DECATUR – As a mother stands at the garbage can holding an empty milk container, she contemplates whether to throw it in the can or walk a few extra steps and toss it in the recycling bin. She knows the right thing to do, but questions if the plastic container will really be recycled or if it will end up in a landfill.
“We don't want to lose any recycling if we can help it,” said Todd Shumaker, director of sales and procurement for Midwest Fiber Inc.
The professionals who make recycling a business reassure customers their recycling is not garbage. Within 24 to 48 hours, most the material has been collected and separated.
“A couple of days after you've put it in your recycle bin, its already been sorted and shipped out,” Shumaker said.
In most communities, customers are able to discard all of their recycling materials into one container provided by their garbage hauler. Decatur began the process, called single-stream recycling, four years ago. This new way of recycling has benefited the garbage haulers as well as the customers.
But to customers, many questions, including how is cardboard separated from cans, remain.
The process begins after the haulers pick up the recycling. The trucks return to a central location with all of the materials in one truck. For Decatur residents, the material is collected at the Hubbard Street plant.
According to Ron Shumaker, the president of Midwest Fiber, the company will receive several trucks from different recycling haulers. “Then we load it in to a trailer and take it to (Normal),” he said.
The Normal plant is the only single-stream recycling facility in Central Illinois.
Before Decatur accepted single-stream recycling, haulers would travel to St. Louis or Chicago to unload the material.
When the semitruck arrives at the Normal facility, it unloads all of the material into a warehouse. The material needs to be dry for the separating machines to work properly. “This is where everything starts,” Todd Shumaker said. “The tip floor is where the material is tipped out of the trucks.”
All recycling material is shoveled into a metering bin with a backhoe. It then flows on to a conveyor belt where plastic bags are manually taken from the pile. “In single-stream recycling, one of the biggest contaminants is plastic grocery bags,” Todd Shumaker said. “Those bags can cause further contamination through the system.”
The Shumakers stress the importance of removing bags from single-stream recycling. “They contaminate the machinery,” Todd Shumaker said. “They can be recycled, just not in the single-stream recycle.”
The small group of employees also will be picking out larger items too big for the separators. “We get brake rotors, bicycles, computer parts, five-gallon kitty liter buckets, all kinds of stuff,” Ron Shumaker said.
The conveyor belt moves the material to the first separating machine. The first material to be separated is glass. Through the first set of holes, the shafts break the glass. “The intent is to break the glass and get it out of there as soon as possible, so people don't have to touch it,” Ron Shumaker said.

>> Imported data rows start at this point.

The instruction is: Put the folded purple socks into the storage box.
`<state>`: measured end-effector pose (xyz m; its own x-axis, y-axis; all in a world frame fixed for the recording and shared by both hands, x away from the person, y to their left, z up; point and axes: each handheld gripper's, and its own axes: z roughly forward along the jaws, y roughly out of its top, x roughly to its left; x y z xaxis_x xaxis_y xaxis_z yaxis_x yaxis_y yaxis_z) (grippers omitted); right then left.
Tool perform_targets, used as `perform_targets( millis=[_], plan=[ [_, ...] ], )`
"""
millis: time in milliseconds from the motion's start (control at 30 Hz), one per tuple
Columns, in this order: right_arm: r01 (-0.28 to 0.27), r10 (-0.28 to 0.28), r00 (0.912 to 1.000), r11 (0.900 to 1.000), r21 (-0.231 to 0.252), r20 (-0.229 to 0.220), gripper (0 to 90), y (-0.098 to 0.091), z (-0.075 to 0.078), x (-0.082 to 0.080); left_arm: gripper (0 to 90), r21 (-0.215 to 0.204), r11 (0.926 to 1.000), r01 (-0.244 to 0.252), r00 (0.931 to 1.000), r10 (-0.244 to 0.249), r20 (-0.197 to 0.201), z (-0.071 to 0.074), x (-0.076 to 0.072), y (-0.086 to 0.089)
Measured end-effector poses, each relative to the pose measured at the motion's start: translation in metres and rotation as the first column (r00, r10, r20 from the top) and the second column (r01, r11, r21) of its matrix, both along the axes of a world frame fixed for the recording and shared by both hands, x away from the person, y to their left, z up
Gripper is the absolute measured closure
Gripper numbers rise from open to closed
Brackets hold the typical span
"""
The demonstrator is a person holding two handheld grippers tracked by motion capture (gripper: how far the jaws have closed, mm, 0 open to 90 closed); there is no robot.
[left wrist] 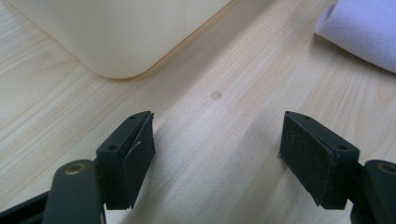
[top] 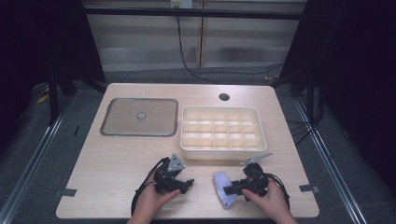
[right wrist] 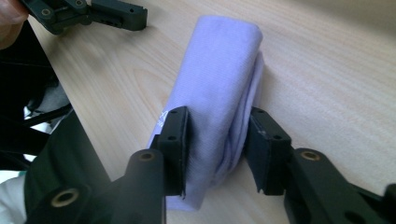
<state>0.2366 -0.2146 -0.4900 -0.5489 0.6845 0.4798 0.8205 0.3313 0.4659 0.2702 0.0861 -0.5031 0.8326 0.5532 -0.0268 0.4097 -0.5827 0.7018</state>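
Rolled lilac cloth lies on the near right part of the table in the high view, just in front of the cream divided tray, whose compartments look empty; a grey lidded tray sits to the far left, well apart. The right gripper reaches leftward from the person's right hand onto the cloth, while the left gripper hangs near the table a little to the left of it. In the left gripper view its fingers stand wide and released over bare wood, nothing between them, with the tray's rounded corner and an edge of the cloth farther off. In the right gripper view the fingers sit on either side of the roll near its closer end, and both pads appear to press into the fabric, so the cloth seems grasped. The step in hand looks like taking hold of the cloth. The next move probably calls for lifting it without letting the roll unwind, then carrying it toward the divided tray and lowering it into one compartment.
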Motion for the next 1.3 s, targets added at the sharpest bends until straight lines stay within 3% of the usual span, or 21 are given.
perform_targets(
  millis=[133,433,833,1300],
  plan=[
    [0.004,-0.003,0.9997,0.9999,0.017,-0.026,70.9,-0.001,0.001,0.003,25.9,-0.001,1.0000,0.000,1.0000,0.000,0.005,0.000,0.000,0.000],
    [0.001,0.000,0.9995,0.9999,0.016,-0.030,72.9,-0.003,0.012,0.007,22.4,-0.015,0.9999,0.005,0.9999,-0.005,0.011,-0.002,-0.002,0.000],
    [0.001,-0.001,1.0000,0.9997,0.024,0.004,73.0,-0.015,0.051,0.020,21.2,-0.026,0.9996,0.009,0.9998,-0.008,0.020,-0.004,-0.003,0.002],
    [0.015,-0.014,0.9992,0.9996,-0.024,0.037,72.9,-0.027,0.094,0.039,21.1,-0.029,0.9996,0.003,0.9997,-0.002,0.024,-0.004,-0.004,0.001]
  ],
)
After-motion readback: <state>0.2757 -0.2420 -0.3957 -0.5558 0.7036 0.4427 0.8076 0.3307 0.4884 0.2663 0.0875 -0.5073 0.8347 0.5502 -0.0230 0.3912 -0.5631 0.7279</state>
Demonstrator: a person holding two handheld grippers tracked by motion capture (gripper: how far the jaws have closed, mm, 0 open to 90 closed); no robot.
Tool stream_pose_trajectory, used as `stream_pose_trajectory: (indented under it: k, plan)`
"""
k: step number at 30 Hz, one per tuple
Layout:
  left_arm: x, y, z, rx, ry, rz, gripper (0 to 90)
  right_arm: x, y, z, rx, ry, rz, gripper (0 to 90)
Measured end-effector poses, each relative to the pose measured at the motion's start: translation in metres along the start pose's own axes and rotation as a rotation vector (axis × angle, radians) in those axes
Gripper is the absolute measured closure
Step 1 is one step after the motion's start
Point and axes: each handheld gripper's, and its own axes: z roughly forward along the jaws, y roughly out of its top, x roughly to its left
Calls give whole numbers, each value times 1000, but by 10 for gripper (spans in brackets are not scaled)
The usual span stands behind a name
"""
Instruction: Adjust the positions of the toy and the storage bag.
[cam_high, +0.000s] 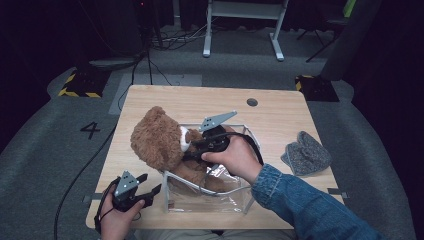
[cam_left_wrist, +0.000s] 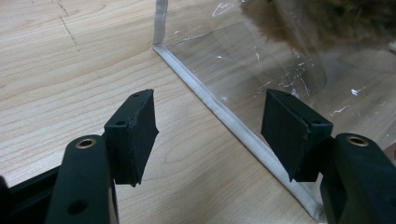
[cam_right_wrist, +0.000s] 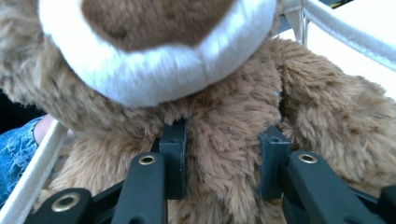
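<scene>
In the high view we see a brown teddy bear (cam_high: 162, 142) that sits partly inside a clear plastic bag (cam_high: 207, 197) on the wooden table (cam_high: 280, 115). The head of the bear leans out over the left rim of the bag, and its body goes down into the bag.

Our right gripper (cam_high: 192, 147) is at the chest of the bear, just under its white muzzle, and our right hand (cam_high: 235, 157) holds it from above the bag. In the right gripper view, the two black jaws sit in the fur of the chest, one on each side of a fold of plush. The pads (cam_right_wrist: 173, 158) touch the fur on both sides, so this claw is gripping the teddy bear (cam_right_wrist: 224, 140), although the jaws are not fully closed.

Our left gripper (cam_high: 150, 192) is low at the left front corner of the table, just beside the bag. In the left gripper view its jaws stand wide apart and nothing is between the pads (cam_left_wrist: 135, 135). Between them we see only the wood and the white bottom seam of the clear plastic bag (cam_left_wrist: 233, 126), which lies farther away.

A grey cloth thing (cam_high: 306, 154) lies on the right side of the table, well apart from the bag.
</scene>
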Motion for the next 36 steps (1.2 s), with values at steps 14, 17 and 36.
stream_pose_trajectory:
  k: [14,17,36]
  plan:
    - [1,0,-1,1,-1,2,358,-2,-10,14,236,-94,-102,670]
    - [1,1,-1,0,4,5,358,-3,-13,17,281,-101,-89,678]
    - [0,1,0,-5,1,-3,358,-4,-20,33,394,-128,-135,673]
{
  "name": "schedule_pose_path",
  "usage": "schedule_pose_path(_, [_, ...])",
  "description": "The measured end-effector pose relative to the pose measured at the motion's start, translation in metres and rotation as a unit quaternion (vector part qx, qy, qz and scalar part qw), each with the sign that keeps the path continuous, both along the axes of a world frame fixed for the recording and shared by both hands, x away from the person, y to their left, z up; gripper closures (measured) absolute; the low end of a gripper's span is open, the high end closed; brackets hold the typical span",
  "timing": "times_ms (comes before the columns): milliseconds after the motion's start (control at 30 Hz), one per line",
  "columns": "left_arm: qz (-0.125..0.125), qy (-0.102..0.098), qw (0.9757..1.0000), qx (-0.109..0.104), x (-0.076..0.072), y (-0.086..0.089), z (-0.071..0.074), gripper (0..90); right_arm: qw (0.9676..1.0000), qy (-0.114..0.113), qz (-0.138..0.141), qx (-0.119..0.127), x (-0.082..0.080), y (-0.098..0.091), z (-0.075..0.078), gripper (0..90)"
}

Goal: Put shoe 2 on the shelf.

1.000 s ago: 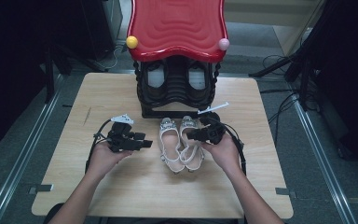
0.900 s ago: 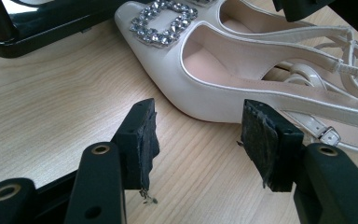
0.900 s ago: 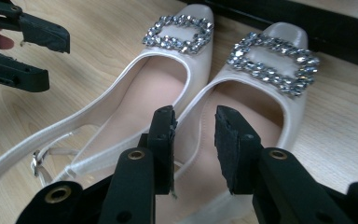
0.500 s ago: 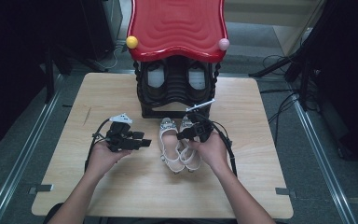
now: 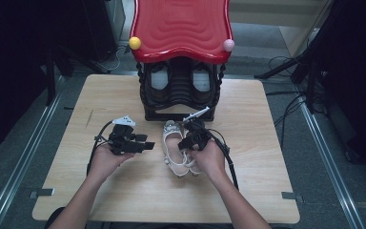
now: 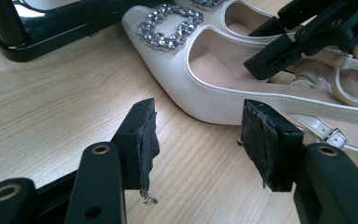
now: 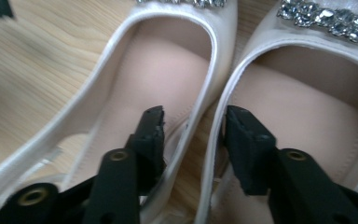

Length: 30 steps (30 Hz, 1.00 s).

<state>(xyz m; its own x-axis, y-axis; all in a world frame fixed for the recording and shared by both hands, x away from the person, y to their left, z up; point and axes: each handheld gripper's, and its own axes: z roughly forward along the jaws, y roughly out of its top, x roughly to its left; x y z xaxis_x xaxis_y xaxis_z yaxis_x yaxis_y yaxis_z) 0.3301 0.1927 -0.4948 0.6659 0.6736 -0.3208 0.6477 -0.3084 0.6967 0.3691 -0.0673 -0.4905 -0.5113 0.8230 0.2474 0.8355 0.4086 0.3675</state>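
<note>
A pair of white slingback shoes with rhinestone buckles lies on the table in front of a rack; the left shoe (image 5: 171, 149) (image 7: 158, 70) touches the right shoe (image 7: 298, 107). My right gripper (image 5: 187, 142) (image 7: 193, 135) is open, one jaw down inside each shoe, straddling the two adjoining side walls. A small gap shows beside the left jaw. My left gripper (image 5: 147, 145) (image 6: 196, 135) is open and holds nothing. It hovers low over the wood, just left of the near shoe (image 6: 200, 88), pointing at its side.
A black shoe rack (image 5: 181, 113) (image 6: 51, 32) with a red wavy roof (image 5: 181, 28) stands at the table's back, right behind the shoes' toes. Two pale objects (image 5: 159, 78) sit inside it. Bare wooden tabletop (image 5: 276, 143) lies to either side. Cables trail from both grippers.
My right gripper has moved left and down, from beside the shoes to between them with a jaw in each. The left gripper has hardly moved.
</note>
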Motion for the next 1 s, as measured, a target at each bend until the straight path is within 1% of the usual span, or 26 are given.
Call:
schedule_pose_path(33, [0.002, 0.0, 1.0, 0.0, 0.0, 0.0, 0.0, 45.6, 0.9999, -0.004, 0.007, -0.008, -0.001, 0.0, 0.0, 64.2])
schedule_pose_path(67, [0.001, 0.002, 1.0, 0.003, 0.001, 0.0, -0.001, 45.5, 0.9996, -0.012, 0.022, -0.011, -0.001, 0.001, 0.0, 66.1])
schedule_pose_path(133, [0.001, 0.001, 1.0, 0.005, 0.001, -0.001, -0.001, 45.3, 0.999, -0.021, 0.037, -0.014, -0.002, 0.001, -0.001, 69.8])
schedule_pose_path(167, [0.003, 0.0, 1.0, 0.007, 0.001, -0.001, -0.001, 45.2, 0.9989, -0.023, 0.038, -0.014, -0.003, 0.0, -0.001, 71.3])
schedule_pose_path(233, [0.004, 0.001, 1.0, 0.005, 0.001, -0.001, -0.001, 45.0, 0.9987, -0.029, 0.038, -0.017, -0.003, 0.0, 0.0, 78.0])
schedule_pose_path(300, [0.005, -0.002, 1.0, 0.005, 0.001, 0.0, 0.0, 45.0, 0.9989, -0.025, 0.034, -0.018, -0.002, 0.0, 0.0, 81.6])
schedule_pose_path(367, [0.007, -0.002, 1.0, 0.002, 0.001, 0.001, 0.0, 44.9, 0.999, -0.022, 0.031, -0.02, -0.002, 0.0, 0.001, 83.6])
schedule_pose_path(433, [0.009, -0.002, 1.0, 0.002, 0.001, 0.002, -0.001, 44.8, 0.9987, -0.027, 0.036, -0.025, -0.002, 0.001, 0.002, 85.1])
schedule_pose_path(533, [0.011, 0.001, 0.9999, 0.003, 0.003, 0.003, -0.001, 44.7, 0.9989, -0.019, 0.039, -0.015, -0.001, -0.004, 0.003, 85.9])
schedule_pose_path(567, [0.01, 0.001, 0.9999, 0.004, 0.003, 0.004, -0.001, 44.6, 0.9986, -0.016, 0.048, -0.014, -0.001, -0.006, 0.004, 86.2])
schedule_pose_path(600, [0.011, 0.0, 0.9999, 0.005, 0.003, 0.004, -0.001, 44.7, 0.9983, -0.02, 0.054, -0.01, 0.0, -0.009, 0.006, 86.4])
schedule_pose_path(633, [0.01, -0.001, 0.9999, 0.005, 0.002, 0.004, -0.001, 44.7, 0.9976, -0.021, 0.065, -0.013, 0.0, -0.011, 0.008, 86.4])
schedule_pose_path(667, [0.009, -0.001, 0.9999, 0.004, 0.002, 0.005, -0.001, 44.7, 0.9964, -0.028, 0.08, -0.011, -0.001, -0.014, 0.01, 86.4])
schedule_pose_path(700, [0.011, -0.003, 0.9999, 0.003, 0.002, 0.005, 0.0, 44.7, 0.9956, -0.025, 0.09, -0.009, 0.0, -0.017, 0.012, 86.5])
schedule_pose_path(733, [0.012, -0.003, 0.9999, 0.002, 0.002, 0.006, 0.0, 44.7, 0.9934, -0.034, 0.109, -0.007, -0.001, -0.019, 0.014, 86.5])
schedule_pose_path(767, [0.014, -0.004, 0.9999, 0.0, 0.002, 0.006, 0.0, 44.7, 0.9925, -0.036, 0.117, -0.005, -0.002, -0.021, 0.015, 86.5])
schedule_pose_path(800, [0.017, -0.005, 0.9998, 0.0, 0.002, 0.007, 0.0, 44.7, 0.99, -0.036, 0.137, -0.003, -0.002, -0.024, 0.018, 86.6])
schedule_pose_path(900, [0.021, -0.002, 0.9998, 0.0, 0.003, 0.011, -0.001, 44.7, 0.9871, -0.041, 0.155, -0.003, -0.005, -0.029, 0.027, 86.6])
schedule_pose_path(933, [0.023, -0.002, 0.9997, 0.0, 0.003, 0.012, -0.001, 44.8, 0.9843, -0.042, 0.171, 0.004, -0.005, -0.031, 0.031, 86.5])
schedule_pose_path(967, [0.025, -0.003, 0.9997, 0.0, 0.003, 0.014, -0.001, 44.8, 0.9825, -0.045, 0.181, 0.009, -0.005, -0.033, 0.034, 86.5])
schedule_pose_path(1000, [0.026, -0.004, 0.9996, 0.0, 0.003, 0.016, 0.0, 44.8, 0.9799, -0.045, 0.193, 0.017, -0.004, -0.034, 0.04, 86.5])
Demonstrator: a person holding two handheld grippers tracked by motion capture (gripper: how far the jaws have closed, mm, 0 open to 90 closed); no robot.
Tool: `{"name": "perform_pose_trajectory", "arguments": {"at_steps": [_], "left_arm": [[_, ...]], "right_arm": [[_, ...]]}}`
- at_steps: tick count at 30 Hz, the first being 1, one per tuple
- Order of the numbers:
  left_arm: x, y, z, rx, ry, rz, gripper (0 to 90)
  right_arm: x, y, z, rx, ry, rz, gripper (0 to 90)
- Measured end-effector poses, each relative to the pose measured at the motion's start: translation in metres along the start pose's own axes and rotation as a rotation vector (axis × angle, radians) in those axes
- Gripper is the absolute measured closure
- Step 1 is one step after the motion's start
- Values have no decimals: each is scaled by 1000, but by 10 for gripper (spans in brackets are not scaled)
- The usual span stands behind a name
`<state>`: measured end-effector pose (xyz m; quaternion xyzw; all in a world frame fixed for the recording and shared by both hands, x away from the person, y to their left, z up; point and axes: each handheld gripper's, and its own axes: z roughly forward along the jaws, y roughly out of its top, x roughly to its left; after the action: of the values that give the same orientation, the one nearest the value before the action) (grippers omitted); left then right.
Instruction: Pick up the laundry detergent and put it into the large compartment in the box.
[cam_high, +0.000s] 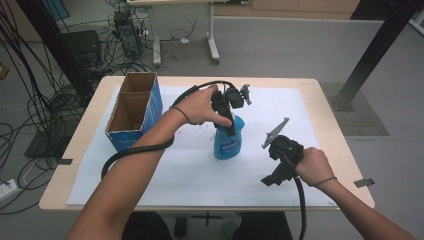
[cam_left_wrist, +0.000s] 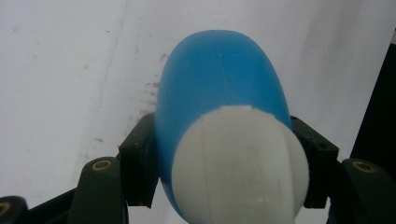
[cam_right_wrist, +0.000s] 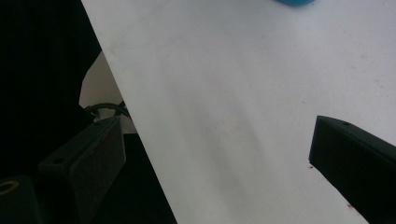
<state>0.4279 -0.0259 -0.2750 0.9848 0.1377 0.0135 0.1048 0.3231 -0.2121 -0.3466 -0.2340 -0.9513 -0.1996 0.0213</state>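
Observation:
A blue bottle (cam_high: 229, 142) with a white cap stands upright on the white sheet (cam_high: 190, 175) at mid-table. My left gripper (cam_high: 227, 125) comes down on its top from above and is shut on it. In the left gripper view the blue bottle (cam_left_wrist: 219, 79) sits between the two jaws of my left gripper (cam_left_wrist: 223, 158), with both pads (cam_left_wrist: 137, 163) pressed against its sides just behind the white cap (cam_left_wrist: 240, 163). My right gripper (cam_high: 274, 177) is held to the right of the bottle, apart from it. My right gripper (cam_right_wrist: 219, 154) stands open over bare white sheet, nothing between its jaws.
An open cardboard box (cam_high: 134, 107) with blue sides and two compartments stands at the table's left. The wooden table edge (cam_high: 345, 150) frames the sheet. The bottle's base (cam_right_wrist: 294, 2) peeks in at the top of the right gripper view. Cables trail from both grippers.

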Motion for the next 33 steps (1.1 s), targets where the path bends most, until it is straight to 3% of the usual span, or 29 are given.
{"name": "perform_pose_trajectory", "arguments": {"at_steps": [14, 22, 33], "left_arm": [[1, -2, -4, -21, 19, -16, 378], [2, -4, -22, -36, 28, -30, 378], [-8, 1, -54, -84, 40, -3, 378]], "right_arm": [[1, -1, -2, 1, -6, -1, 35], [1, 0, -1, 4, -7, -2, 35], [3, 4, -1, 6, -9, -6, 35]]}}
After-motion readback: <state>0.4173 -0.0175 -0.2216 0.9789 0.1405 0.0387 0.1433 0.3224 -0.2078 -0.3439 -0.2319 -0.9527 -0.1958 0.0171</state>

All other materials – plastic, metal, cans, newspapers – will fall through specially designed holes, while the cardboard glides along the top and is discarded into its own bin. “Cardboard is rigid. It will float over the top,” Todd Shumaker said. “Anything that is not, will fall through; newspapers, bottles, anything small in size.”
Throughout the process, the material is separated further by various conveyor belts, magnets, manual labor, optical sorters and other specially designed machines.
After all materials are separated, the facility prepares each for shipping to other businesses. Recycling materials are sold to companies around the world, including Illinois.
“The milk jugs, we sell them to a company in Aurora,” Todd Shumaker said. “They are going to make plastic lumber out of them.”
The colored plastic containers will be made into flexible pipe and plastic paint cans. The color of the plastic will determine where it is sold. “The material goes to areas that have the demand for it,” Shumaker said. “For example, China consumes the most cardboard.”
For this reason, recycling facilities need to provide a quality product. Bottles and cans need to be emptied of liquid and food. “Peanut butter jars are the worst,” Todd Shumaker said. “It needs to be wiped out if possible. Get as much out as you can.”
Those in the recycling business understand the process should be as simple as possible for the customers. The material does not need to be washed and labels don't need to be removed.
“We also ask that people leave their caps on the bottles,” Todd Shumaker said. “They are so small, we can't go grab every cap.”